8.1 Future work
8.1.2 The pedestrian detection domain
Pedestrian detection has already made a huge progress in the last decade, especially in the field of accuracy. Currently a problem of the pedestrian detection techniques we use, is that the top performance is limited to a few datasets, and thus a limited context. This performance is therefore limited by the data it is trained on (training set bias). We experienced this when comparing
the performance of ACF when trained on INRIA and Caltech in figure 5.14.
This makes it a difficult choose which model to use in a real-life application. In the previous subsection, we already introduced the possibility of combining models trained on different datasets, but also there we use information of a single dataset to determine the Confidence and Complementarity values. Although Deep Learning techniques are known to be able to generalise over a very large dataset, the computational cost is too high for sliding window evaluation. Therefore, in most cases a "traditional" pedestrian detection approach is used to propose a number of windows, which are then classified by the Deep Learning classifier. The same flaws of the baseline detector will also be present here. Therefore a solution should be found to solve this bias, allowing to create a pedestrian detector that "perfectly" generalises the representation of a pedestrian in its model representation. A naive solution could be training a detector using the training data of multiple datasets, e.g. both INRIA and Caltech, but we would not expect that such a "general" detector will obtain the same performance as a detector that is trained specifically for that kind of images, but this should be tested to know for sure.
Since each detector is trained on only a sub domain (a limited dataset) of the problem domain (all possible scenarios with pedestrians), it seems impossible to generalise their performance of a sub domain to the whole domain. In the
future work of our combination approach [26], we suggested of determining the combination parameters based on features retrieved from the image, or even the selection of the detector to use for each window to classify. For example, if a detector performs well on high textured images, or high contrast, it can be assigned a higher confidence in a combination, or be the preferred detector of choice. Having information about the strenghts and weaknesses of all detectors can be of great help in selecting the "best" detector(s) for an application. In our publication "Faster and more intelligent object detection by combining
OpenCL and KR" [24], we proposed different levels of integrating Computer
Vision and Knowledge Representation, a branch of Artificial Intelligence to describe and reason with knowledge. Knowledge about the scene can be greatly beneficial for scene understanding, which is not yet applied in literature. A first possible way of combining these two domains can be performed in a cascade, where first algorithms from the computer vision domain are used to retrieve data about the scene, which is then compared to a model, or mutual models, described in a knowledge representation language. For example, pedestrian detection and tracking can be used to obtain information about the players on a basketball court, which can then be interpreted by KR-models to find out which strategies are used, if violations against the rules are made, ... Note however that the correctness of this system depends on the accuracy of the computer vision algorithms used.

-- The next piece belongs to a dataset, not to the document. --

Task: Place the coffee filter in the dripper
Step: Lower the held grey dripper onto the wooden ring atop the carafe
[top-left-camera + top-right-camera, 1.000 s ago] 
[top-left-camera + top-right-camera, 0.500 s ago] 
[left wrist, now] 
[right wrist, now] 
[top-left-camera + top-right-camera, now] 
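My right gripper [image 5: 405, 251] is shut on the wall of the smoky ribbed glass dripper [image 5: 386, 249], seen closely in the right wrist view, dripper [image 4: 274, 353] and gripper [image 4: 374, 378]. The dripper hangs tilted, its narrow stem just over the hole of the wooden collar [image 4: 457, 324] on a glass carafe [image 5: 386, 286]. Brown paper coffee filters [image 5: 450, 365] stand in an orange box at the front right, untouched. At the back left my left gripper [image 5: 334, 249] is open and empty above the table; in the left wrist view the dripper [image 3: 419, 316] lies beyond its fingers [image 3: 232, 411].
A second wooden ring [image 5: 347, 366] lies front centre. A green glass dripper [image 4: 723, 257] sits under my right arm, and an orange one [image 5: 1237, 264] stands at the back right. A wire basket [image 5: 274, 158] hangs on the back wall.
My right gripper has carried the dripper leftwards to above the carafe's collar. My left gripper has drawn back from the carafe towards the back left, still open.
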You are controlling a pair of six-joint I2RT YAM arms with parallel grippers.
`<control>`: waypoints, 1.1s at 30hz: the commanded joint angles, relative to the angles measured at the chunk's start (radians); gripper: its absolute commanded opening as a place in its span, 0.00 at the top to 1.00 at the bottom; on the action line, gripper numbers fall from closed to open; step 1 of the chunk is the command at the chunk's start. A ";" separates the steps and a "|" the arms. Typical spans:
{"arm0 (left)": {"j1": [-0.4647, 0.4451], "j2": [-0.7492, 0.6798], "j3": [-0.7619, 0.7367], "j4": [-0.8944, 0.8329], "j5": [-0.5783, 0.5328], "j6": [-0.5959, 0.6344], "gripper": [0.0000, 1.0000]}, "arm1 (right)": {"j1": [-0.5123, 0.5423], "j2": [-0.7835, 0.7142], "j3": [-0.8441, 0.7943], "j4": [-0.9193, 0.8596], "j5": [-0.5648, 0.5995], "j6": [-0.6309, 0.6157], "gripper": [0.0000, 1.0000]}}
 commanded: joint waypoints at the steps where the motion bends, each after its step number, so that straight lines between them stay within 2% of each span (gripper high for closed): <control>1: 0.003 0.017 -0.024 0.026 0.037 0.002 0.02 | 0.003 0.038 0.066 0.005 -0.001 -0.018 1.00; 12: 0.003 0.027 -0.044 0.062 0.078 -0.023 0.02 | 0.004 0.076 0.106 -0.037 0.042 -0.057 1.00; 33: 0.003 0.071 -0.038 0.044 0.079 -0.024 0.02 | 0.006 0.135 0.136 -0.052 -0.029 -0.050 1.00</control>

For such an integration to work properly, a broad range of the most accurate computer vision algorithms need to be performed, with the corresponding computational requirements, such that the knowledge base has all the necessary (correct) information to work with. This flaw makes a cascaded approach challenging to work with in practical applications.
To meet this problem, a second possible manner of integration can be used, such that a bidirectional interaction exists between the two domains. For example, when a car is detected at a zebra crossing, based on a knowledge base a hypothesis can be made that a pedestrian should be found, that walks on this zebra crossing. It is however possible that the pedestrian detector does not find such a pedestrian, in which case the search can be repeated at a lower threshold or with a better performing pedestrian detector on a limited area (around the zebra crossing) to find support this hypothesis, or the hypothesis can be changed (e.g. maybe it is just a traffic jam). In this manner, a valid hypothesis can be made, and the most accurate algorithms, which are commonly the most computationally intensive, are only performed if needed. A correct interpretation of the scene can be beneficial for many applications. Another example can be a bank (or other company) with a security door. A person may only pass this door in certain circumstances, such as being staff, be accompanied by staff, cleaning staff during a limited time-window, ... These rules can be described using KR, which on its turn can trigger the appropriate algorithms
FUTURE WORK 149
to validate a reason someone passed the door, using computer vision (face recognition for staff, tracking of pedestrians to obtain an optimal viewpoint for such recognition algorithms, ...). In this example, the computer vision algorithms are steered from KR.
Note that the information obtained as scene knowledge in knowledge representation, may also help to improve the accuracy of computer vision algorithms, since detections that do not comply with this information (e.g. the kind of distortions in the image, the size pedestrians have in relation to other objects,...) can be assumed incorrect detections.